» Exercise details
When you reproduce the data, keep every word exactly as it stands and leave the pictures out.
(Beginning of Material provided)
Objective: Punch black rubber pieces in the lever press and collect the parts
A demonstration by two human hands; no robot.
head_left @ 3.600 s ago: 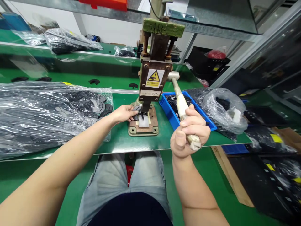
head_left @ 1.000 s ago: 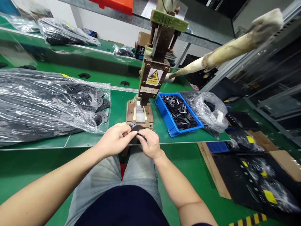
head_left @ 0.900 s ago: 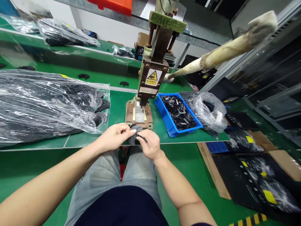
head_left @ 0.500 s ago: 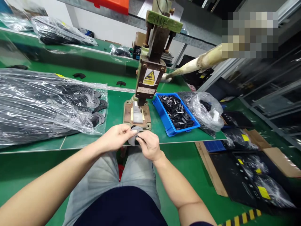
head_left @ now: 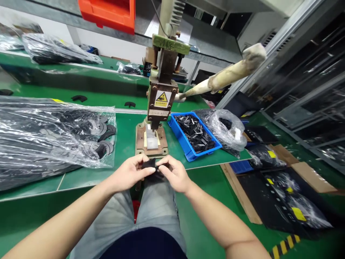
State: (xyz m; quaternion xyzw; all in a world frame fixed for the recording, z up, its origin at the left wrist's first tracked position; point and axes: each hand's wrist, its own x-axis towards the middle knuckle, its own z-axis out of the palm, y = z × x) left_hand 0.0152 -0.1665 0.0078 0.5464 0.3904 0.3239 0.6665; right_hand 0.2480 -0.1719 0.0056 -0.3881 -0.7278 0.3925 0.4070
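Note:
Just in front of the press, at the table's near edge, both my hands meet over a curved black part [head_left: 150, 164]. My left hand [head_left: 132, 172] pinches it, thumb on top and fingers behind. My right hand [head_left: 175, 173] closes its thumb and fingers at the part's right end; whether a small strip is also between them is hidden. Beyond the hands stands the hand press [head_left: 162, 99], its ram above a metal fixture [head_left: 152, 143] on the base plate. Right of it, a blue bin [head_left: 191, 155] holds many small black strips.
A large clear bag [head_left: 54, 144] of curved parts covers the table's left. Loose curved parts [head_left: 79, 98] lie behind it. The press lever [head_left: 223, 78] juts out to the upper right. Another plastic bag [head_left: 229, 129] sits right of the bin. Cartons [head_left: 314, 176] stand at the lower right.
The curved part has turned in my hands: its grey face showed before, now its black face does. My right hand has opened out from a tighter curl. The camera view has shifted.

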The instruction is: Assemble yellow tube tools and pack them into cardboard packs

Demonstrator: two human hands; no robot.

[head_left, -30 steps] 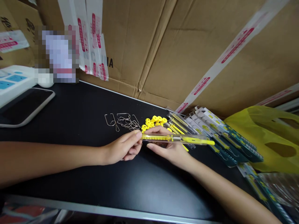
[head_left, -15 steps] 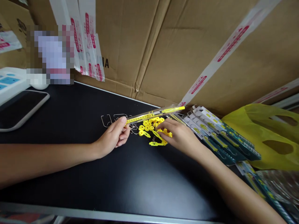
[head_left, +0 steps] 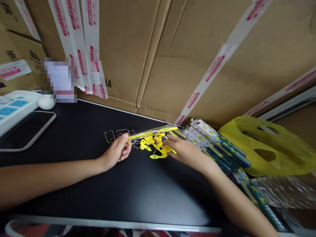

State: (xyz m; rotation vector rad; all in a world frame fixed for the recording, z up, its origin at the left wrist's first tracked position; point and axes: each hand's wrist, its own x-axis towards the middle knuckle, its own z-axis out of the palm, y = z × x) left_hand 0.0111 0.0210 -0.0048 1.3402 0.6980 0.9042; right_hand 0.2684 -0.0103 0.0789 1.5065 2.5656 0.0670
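Observation:
My left hand [head_left: 118, 152] pinches one end of a long clear tube with a yellow scale inside [head_left: 151, 133], holding it slanted above the black table [head_left: 103, 191]. My right hand [head_left: 184, 150] lies palm down on a heap of small yellow plastic parts [head_left: 151, 144], its fingers curled over some of them. Just behind my left hand is a bunch of bent wire hooks [head_left: 118, 135]. Whether the right fingers grip a piece is hidden.
Packaged items on green and white cards [head_left: 217, 144] are fanned out to the right, beside a yellow plastic bag [head_left: 269, 148]. A white scale with a dark platform [head_left: 22, 128] stands at the left. Taped cardboard boxes [head_left: 172, 56] wall the back.
My right hand let go of the tube and dropped onto the yellow parts. My left hand alone now carries the tube, which moved back over the heap.

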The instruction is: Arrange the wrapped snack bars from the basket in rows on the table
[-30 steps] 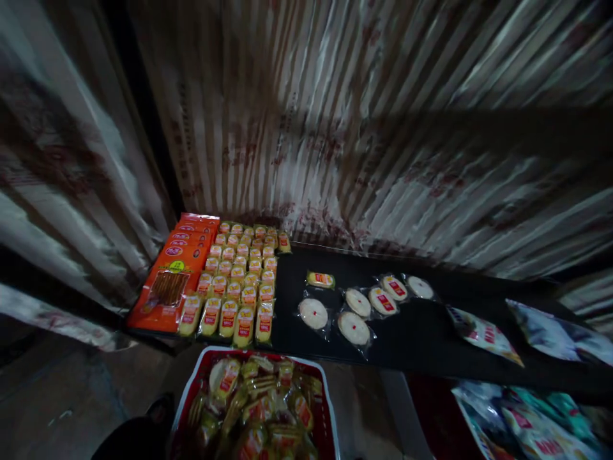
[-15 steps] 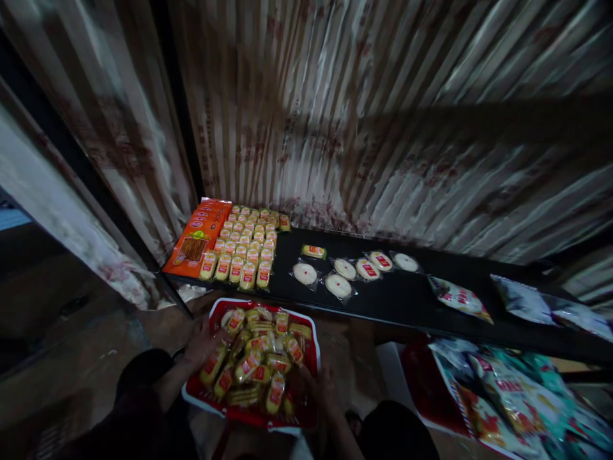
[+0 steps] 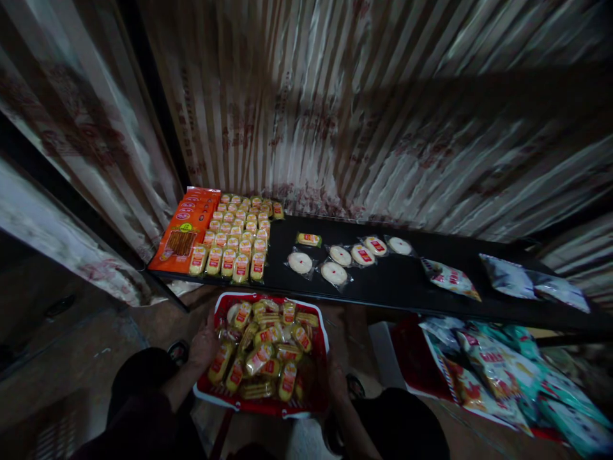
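A red plastic basket [image 3: 324, 342] with a white rim sits between my knees, filled with wrapped snack cakes [image 3: 260, 358] with red and yellow labels. My left hand [image 3: 203, 345] grips the basket's left side, its fingers partly in shadow. On the opposite side my right hand [image 3: 337, 377] is closed at the rim, dim and partly hidden. Just beyond the basket, a black shelf [image 3: 278, 275] carries rows of the same small cakes [image 3: 234, 239] beside an orange snack packet [image 3: 184, 233].
Several round wrapped biscuits [image 3: 334, 273] and a lone small cake [image 3: 309, 239] lie along the shelf. Farther right are a white-and-red bag [image 3: 450, 279] and silvery bags [image 3: 508, 276]. Below, a second basket [image 3: 407, 358] holds bagged snacks [image 3: 498, 370]. Striped curtain [image 3: 306, 128] hangs behind.
Both hands have moved outward from the cakes to the basket's sides. The basket appears shifted slightly right, and the view has shifted a little.
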### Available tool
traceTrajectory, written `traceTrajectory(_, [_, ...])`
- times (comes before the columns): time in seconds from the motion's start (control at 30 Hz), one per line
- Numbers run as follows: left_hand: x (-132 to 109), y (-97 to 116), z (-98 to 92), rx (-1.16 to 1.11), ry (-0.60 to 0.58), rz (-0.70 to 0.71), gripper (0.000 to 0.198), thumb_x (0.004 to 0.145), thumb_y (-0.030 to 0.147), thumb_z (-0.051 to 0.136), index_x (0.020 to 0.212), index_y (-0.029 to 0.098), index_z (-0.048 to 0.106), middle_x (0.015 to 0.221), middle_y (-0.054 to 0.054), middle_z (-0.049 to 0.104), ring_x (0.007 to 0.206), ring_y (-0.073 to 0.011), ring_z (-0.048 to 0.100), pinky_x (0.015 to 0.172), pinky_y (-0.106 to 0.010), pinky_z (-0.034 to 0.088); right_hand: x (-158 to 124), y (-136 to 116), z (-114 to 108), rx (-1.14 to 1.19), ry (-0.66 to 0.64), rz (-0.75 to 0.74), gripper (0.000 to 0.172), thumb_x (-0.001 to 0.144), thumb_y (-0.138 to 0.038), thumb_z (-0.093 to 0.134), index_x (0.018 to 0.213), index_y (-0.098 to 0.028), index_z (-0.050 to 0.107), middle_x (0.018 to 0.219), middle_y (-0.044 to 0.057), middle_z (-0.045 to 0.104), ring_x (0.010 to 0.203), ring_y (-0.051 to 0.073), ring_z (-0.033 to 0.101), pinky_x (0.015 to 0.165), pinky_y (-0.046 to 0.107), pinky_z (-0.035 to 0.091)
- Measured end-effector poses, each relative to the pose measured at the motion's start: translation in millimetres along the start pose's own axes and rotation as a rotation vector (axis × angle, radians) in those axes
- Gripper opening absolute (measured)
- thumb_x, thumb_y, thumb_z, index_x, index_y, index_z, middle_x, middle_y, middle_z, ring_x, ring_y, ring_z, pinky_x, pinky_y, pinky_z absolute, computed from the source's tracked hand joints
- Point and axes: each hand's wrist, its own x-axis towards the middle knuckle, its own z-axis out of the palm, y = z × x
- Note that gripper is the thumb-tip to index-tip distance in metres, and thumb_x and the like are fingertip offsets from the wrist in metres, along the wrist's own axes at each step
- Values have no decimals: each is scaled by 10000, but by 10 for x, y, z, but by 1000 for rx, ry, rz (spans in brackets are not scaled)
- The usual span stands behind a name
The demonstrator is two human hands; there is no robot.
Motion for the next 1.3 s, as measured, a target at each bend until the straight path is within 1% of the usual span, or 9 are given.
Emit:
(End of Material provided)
» Result of the exercise
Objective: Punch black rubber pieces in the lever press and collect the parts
A demonstration by two human hands; no robot.
head_left @ 3.600 s ago: 
head_left @ 1.000 s ago: 
head_left @ 0.900 s ago: 
head_left @ 0.500 s ago: 
head_left @ now: 
State: (xyz m; quaternion xyzw; all in a world frame fixed for the recording, z up, its origin at the left wrist's first tracked position; point and axes: each hand's wrist, its own x-axis towards the middle knuckle, its own z-axis out of the palm, y = z × x) left_hand 0.0152 -0.1665 0.0078 0.5464 0.3904 0.3239 0.6665; right_hand 0.2480 -0.1719 0.0056 -0.3881 -0.7278 0.3925 0.4070
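Note:
Just in front of the press, at the table's near edge, both my hands meet over a curved black part [head_left: 150, 164]. My left hand [head_left: 132, 172] pinches it, thumb on top and fingers behind. My right hand [head_left: 175, 173] closes its thumb and fingers at the part's right end; whether a small strip is also between them is hidden. Beyond the hands stands the hand press [head_left: 162, 99], its ram above a metal fixture [head_left: 152, 143] on the base plate. Right of it, a blue bin [head_left: 191, 155] holds many small black strips.
A large clear bag [head_left: 54, 144] of curved parts covers the table's left. Loose curved parts [head_left: 79, 98] lie behind it. The press lever [head_left: 223, 78] juts out to the upper right. Another plastic bag [head_left: 229, 129] sits right of the bin. Cartons [head_left: 314, 176] stand at the lower right.
The curved part has turned in my hands: its grey face showed before, now its black face does. My right hand has opened out from a tighter curl. The camera view has shifted.
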
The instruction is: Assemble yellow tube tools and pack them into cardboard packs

Demonstrator: two human hands; no robot.

[head_left, -30 steps] 
[head_left, -15 steps] 
[head_left, +0 steps] 

State: (xyz m; rotation vector rad; all in a world frame fixed for the recording, z up, its origin at the left wrist's first tracked position; point and axes: each hand's wrist, its own x-axis towards the middle knuckle, its own z-axis out of the palm, y = z × x) left_hand 0.0111 0.0210 -0.0048 1.3402 0.6980 0.9042; right_hand 0.2684 -0.0103 0.0789 1.5065 2.5656 0.0670
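Observation:
My left hand [head_left: 118, 152] pinches one end of a long clear tube with a yellow scale inside [head_left: 151, 133], holding it slanted above the black table [head_left: 103, 191]. My right hand [head_left: 184, 150] lies palm down on a heap of small yellow plastic parts [head_left: 151, 144], its fingers curled over some of them. Just behind my left hand is a bunch of bent wire hooks [head_left: 118, 135]. Whether the right fingers grip a piece is hidden.
Packaged items on green and white cards [head_left: 217, 144] are fanned out to the right, beside a yellow plastic bag [head_left: 269, 148]. A white scale with a dark platform [head_left: 22, 128] stands at the left. Taped cardboard boxes [head_left: 172, 56] wall the back.
My right hand let go of the tube and dropped onto the yellow parts. My left hand alone now carries the tube, which moved back over the heap.
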
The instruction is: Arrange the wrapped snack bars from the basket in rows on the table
[-30 steps] 
[-15 steps] 
[+0 steps] 
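A red plastic basket [image 3: 324, 342] with a white rim sits between my knees, filled with wrapped snack cakes [image 3: 260, 358] with red and yellow labels. My left hand [image 3: 203, 345] grips the basket's left side, its fingers partly in shadow. On the opposite side my right hand [image 3: 337, 377] is closed at the rim, dim and partly hidden. Just beyond the basket, a black shelf [image 3: 278, 275] carries rows of the same small cakes [image 3: 234, 239] beside an orange snack packet [image 3: 184, 233].
Several round wrapped biscuits [image 3: 334, 273] and a lone small cake [image 3: 309, 239] lie along the shelf. Farther right are a white-and-red bag [image 3: 450, 279] and silvery bags [image 3: 508, 276]. Below, a second basket [image 3: 407, 358] holds bagged snacks [image 3: 498, 370]. Striped curtain [image 3: 306, 128] hangs behind.
Both hands have moved outward from the cakes to the basket's sides. The basket appears shifted slightly right, and the view has shifted a little.
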### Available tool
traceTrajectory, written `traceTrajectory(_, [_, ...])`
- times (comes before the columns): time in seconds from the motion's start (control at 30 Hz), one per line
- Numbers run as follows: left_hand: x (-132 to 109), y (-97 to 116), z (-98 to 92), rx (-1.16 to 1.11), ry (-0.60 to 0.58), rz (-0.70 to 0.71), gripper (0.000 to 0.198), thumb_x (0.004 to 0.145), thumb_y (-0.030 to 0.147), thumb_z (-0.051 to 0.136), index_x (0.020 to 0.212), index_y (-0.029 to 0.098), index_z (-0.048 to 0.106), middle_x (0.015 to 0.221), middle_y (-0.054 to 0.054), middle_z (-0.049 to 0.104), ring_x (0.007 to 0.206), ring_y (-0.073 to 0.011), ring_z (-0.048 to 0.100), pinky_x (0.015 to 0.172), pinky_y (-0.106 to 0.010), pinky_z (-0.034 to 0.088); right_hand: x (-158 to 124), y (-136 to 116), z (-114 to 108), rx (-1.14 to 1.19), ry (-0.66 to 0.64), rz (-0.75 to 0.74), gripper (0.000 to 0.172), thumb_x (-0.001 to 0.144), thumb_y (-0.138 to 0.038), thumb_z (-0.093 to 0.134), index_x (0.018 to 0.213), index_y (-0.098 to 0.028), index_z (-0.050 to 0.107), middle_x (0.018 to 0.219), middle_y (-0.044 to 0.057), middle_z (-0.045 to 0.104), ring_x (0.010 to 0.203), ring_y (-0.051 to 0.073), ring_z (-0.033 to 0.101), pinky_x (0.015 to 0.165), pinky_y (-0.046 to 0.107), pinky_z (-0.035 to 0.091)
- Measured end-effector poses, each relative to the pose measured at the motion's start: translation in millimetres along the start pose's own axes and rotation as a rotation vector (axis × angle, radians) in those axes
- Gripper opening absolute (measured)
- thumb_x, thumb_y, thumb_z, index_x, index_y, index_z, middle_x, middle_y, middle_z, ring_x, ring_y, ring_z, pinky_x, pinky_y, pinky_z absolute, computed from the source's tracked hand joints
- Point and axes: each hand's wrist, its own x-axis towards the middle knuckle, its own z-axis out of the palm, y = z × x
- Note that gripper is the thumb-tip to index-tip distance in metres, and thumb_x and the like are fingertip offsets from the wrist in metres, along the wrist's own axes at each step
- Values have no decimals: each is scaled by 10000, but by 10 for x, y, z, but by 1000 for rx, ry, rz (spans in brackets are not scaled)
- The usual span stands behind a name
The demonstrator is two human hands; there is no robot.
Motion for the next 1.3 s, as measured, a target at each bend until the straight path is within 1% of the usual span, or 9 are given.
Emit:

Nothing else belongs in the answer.